— Provided material —
Segment Open

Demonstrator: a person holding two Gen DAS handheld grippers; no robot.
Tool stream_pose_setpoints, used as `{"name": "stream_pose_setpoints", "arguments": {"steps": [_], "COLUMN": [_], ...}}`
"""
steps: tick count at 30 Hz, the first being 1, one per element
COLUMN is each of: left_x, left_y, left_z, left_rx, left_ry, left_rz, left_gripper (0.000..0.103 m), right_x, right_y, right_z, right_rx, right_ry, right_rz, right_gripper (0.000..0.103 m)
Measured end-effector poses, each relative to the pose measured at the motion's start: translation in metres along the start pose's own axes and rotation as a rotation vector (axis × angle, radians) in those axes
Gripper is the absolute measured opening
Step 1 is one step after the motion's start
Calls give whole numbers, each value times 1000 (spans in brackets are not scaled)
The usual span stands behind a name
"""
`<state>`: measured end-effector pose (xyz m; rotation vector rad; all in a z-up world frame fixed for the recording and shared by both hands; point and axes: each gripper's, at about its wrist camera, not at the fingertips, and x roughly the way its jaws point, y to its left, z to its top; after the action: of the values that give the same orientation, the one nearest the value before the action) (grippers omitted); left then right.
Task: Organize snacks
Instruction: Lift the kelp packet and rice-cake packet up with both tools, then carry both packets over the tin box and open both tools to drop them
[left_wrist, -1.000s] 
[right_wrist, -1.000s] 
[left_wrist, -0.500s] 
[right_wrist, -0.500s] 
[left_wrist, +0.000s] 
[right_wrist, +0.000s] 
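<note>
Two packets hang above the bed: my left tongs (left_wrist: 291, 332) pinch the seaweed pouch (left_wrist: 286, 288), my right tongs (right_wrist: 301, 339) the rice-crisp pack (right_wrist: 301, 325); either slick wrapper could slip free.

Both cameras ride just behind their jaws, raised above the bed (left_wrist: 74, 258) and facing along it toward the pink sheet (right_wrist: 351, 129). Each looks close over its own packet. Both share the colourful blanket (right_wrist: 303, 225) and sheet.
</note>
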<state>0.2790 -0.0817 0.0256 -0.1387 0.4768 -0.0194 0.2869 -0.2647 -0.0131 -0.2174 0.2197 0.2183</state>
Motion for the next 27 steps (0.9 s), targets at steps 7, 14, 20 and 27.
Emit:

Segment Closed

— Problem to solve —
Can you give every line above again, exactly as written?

— Problem solution —
Demonstrator: a person holding two Gen DAS handheld grippers; no robot.
Tool stream_pose_setpoints, used as `{"name": "stream_pose_setpoints", "arguments": {"steps": [_], "COLUMN": [_], ...}}`
"""
steps: tick count at 30 Hz, the first being 1, one per element
COLUMN is each of: left_x, left_y, left_z, left_rx, left_ry, left_rz, left_gripper (0.000..0.103 m), right_x, right_y, right_z, right_rx, right_ry, right_rz, right_gripper (0.000..0.103 m)
Measured end-effector poses, each relative to the pose measured at the motion's start: translation in metres along the start pose's own axes and rotation as a rotation vector (axis × angle, radians) in those axes
Gripper is the absolute measured opening
Step 1 is one step after the motion's start
Calls give whole numbers, each value times 1000 (spans in brackets are not scaled)
The usual span stands behind a name
"""
`<state>`: measured end-effector pose (xyz m; rotation vector rad; all in a z-up world frame fixed for the recording and shared by both hands; point and axes: each gripper's, at about its wrist camera, not at the fingertips, and x roughly the way its jaws point, y to its left, z to its top; after the action: of the values that give the same orientation, the one nearest the value before the action) (grippers omitted); left then right.
Task: Organize snacks
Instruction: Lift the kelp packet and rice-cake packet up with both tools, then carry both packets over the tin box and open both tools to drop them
[left_wrist, -1.000s] 
[right_wrist, -1.000s] 
[left_wrist, -0.500s] 
[right_wrist, -0.500s] 
[left_wrist, +0.000s] 
[right_wrist, +0.000s] 
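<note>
Two packets hang above the bed: my left tongs (left_wrist: 291, 332) pinch the seaweed pouch (left_wrist: 286, 288), my right tongs (right_wrist: 301, 339) the rice-crisp pack (right_wrist: 301, 325); either slick wrapper could slip free.

Both cameras ride just behind their jaws, raised above the bed (left_wrist: 74, 258) and facing along it toward the pink sheet (right_wrist: 351, 129). Each looks close over its own packet. Both share the colourful blanket (right_wrist: 303, 225) and sheet.
</note>
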<state>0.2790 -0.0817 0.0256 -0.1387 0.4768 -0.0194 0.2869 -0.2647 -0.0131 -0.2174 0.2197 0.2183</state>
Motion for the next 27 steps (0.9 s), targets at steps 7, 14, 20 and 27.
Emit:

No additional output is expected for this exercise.